What the task asks — What appears from the first line of the data below through the line containing "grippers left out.", both included, should be copied exactly, and nothing else.

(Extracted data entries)
'''
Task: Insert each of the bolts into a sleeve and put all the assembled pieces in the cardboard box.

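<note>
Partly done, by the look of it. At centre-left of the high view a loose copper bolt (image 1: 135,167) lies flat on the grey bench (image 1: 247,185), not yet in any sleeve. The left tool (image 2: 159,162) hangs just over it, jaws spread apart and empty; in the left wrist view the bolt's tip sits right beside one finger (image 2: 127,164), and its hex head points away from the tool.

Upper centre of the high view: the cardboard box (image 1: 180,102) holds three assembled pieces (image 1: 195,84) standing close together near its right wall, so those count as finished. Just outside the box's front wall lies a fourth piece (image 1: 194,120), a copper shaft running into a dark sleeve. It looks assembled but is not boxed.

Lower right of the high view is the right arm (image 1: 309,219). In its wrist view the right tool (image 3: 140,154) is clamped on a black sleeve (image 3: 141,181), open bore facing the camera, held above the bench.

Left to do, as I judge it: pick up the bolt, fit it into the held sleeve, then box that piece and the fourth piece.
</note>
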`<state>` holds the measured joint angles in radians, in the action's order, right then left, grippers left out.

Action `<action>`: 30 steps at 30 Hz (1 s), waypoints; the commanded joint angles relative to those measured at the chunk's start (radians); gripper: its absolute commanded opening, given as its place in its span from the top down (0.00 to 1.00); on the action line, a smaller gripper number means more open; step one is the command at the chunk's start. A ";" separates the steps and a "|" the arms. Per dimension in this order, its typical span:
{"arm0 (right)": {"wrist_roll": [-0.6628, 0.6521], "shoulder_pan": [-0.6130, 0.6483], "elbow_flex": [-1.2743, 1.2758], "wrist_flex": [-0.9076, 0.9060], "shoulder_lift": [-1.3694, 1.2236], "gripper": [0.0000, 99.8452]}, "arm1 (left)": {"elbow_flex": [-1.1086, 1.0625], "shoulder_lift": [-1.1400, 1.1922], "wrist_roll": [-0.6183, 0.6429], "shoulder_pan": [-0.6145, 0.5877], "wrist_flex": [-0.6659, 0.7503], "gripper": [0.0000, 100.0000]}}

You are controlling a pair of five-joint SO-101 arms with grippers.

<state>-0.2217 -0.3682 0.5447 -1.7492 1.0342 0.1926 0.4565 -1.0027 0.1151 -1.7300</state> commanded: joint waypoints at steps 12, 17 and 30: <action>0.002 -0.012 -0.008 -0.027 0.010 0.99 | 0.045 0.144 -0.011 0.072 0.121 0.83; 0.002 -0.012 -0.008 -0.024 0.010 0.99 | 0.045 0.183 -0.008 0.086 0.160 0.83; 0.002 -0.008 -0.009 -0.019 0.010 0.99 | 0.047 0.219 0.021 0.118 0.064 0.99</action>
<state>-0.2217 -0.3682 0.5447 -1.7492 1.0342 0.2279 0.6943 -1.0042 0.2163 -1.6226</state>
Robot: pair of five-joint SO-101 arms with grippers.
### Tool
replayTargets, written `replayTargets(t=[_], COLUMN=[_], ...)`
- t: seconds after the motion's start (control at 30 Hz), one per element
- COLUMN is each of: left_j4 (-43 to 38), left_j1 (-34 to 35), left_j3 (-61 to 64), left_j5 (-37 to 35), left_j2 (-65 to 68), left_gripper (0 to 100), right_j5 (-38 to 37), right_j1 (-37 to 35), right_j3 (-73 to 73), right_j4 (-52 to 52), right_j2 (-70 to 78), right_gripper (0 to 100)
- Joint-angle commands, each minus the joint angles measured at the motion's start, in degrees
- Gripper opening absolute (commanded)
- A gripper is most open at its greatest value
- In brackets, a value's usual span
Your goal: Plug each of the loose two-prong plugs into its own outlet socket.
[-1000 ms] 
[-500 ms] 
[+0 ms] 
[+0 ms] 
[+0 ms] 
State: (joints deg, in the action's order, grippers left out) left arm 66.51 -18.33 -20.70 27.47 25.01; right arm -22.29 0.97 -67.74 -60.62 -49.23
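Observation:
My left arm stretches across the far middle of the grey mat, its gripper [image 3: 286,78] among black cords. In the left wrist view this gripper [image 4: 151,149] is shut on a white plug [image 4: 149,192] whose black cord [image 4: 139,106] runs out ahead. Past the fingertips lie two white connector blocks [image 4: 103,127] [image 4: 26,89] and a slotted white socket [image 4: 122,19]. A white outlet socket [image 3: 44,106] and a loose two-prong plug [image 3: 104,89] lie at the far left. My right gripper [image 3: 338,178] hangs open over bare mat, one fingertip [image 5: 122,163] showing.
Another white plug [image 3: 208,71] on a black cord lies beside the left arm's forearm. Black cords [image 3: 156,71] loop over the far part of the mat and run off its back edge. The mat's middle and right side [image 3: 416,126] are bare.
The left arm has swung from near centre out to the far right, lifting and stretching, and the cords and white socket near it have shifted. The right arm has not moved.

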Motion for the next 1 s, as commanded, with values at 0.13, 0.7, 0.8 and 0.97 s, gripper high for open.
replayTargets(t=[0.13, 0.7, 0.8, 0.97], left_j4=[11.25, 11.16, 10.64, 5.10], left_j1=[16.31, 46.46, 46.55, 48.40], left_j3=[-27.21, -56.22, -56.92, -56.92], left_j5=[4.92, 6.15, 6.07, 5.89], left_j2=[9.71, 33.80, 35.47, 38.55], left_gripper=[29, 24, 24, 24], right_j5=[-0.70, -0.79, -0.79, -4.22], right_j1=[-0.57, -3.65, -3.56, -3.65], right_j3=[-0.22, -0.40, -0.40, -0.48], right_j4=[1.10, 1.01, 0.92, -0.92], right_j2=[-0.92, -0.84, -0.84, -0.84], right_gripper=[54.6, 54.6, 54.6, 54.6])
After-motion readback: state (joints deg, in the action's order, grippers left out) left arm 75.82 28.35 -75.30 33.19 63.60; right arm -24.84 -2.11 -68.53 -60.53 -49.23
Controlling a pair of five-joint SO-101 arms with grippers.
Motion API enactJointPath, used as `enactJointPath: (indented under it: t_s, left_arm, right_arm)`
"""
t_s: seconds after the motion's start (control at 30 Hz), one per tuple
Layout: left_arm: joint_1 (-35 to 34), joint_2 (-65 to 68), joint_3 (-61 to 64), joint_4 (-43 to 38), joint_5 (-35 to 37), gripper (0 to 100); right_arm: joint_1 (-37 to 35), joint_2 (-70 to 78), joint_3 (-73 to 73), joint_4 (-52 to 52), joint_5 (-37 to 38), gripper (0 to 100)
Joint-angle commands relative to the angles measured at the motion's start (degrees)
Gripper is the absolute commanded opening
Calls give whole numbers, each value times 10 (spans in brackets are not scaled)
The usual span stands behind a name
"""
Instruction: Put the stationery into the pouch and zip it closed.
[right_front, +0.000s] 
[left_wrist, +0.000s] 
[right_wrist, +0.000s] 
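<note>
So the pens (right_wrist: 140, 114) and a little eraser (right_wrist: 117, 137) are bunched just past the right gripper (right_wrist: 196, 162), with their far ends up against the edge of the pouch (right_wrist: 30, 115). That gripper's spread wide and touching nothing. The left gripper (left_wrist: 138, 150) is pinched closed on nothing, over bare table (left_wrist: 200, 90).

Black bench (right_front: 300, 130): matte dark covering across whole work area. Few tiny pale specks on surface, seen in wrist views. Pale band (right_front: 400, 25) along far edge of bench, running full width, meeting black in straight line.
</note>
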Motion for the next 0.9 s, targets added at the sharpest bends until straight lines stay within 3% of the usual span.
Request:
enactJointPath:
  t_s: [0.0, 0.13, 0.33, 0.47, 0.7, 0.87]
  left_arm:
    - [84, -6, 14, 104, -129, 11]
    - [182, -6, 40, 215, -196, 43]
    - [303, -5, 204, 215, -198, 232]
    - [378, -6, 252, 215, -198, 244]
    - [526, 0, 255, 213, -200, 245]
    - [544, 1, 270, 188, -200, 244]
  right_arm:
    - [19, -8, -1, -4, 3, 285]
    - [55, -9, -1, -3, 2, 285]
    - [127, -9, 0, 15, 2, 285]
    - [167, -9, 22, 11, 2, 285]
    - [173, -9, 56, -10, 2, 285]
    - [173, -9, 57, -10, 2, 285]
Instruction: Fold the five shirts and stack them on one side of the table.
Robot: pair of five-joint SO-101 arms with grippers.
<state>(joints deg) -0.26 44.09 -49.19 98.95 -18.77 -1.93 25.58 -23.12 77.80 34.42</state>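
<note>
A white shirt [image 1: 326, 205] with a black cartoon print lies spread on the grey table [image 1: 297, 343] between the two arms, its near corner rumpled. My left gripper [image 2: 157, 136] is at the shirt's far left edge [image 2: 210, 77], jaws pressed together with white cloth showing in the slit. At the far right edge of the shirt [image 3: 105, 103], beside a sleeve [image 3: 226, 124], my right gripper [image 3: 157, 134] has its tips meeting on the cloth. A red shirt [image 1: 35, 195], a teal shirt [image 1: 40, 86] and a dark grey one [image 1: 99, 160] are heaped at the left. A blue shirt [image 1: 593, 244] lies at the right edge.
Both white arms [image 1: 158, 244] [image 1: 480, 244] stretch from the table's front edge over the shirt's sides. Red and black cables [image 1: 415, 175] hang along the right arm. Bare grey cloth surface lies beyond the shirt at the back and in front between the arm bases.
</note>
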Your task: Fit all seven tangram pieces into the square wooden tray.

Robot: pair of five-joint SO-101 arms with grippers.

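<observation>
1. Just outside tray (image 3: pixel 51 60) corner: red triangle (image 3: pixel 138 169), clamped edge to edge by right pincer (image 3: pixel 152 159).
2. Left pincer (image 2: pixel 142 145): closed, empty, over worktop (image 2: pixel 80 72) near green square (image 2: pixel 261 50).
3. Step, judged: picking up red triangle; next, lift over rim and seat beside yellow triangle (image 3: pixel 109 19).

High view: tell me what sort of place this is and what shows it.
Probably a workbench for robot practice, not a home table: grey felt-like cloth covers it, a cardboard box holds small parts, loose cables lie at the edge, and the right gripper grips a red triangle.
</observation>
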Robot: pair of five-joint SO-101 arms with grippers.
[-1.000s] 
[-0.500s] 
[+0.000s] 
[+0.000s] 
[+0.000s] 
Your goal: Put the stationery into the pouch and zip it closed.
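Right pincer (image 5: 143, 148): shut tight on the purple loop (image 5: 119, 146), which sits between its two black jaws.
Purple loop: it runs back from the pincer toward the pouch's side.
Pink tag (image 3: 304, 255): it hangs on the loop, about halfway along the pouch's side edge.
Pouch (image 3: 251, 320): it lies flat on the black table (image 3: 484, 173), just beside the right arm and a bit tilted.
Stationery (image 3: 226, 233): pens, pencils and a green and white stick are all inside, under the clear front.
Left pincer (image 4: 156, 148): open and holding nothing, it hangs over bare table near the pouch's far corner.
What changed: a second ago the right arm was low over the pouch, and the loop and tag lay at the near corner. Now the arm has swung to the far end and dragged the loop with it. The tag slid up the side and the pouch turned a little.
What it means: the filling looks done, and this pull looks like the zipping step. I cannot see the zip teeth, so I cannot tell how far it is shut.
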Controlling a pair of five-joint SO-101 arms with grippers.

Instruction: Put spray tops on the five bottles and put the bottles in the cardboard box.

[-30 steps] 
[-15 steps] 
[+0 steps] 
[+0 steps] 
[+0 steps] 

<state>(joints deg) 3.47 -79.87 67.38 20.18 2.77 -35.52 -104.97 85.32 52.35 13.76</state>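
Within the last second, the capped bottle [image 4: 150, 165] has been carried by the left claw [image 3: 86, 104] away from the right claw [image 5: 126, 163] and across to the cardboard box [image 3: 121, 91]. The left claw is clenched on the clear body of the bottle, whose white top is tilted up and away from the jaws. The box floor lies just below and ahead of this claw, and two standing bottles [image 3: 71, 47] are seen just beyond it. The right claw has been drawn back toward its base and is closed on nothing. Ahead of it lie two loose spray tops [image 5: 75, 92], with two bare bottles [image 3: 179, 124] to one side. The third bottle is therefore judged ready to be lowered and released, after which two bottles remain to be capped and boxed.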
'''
Written answer —
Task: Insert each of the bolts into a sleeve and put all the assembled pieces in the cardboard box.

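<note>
Partly done, by the look of it. At centre-left of the high view a loose copper bolt (image 1: 135,167) lies flat on the grey bench (image 1: 247,185), not yet in any sleeve. The left tool (image 2: 159,162) hangs just over it, jaws spread apart and empty; in the left wrist view the bolt's tip sits right beside one finger (image 2: 127,164), and its hex head points away from the tool.

Upper centre of the high view: the cardboard box (image 1: 180,102) holds three assembled pieces (image 1: 195,84) standing close together near its right wall, so those count as finished. Just outside the box's front wall lies a fourth piece (image 1: 194,120), a copper shaft running into a dark sleeve. It looks assembled but is not boxed.

Lower right of the high view is the right arm (image 1: 309,219). In its wrist view the right tool (image 3: 140,154) is clamped on a black sleeve (image 3: 141,181), open bore facing the camera, held above the bench.

Left to do, as I judge it: pick up the bolt, fit it into the held sleeve, then box that piece and the fourth piece.
</note>
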`<state>` holds the measured joint angles in radians, in the action's order, right then left, grippers left out.

The exercise is done; no more work remains.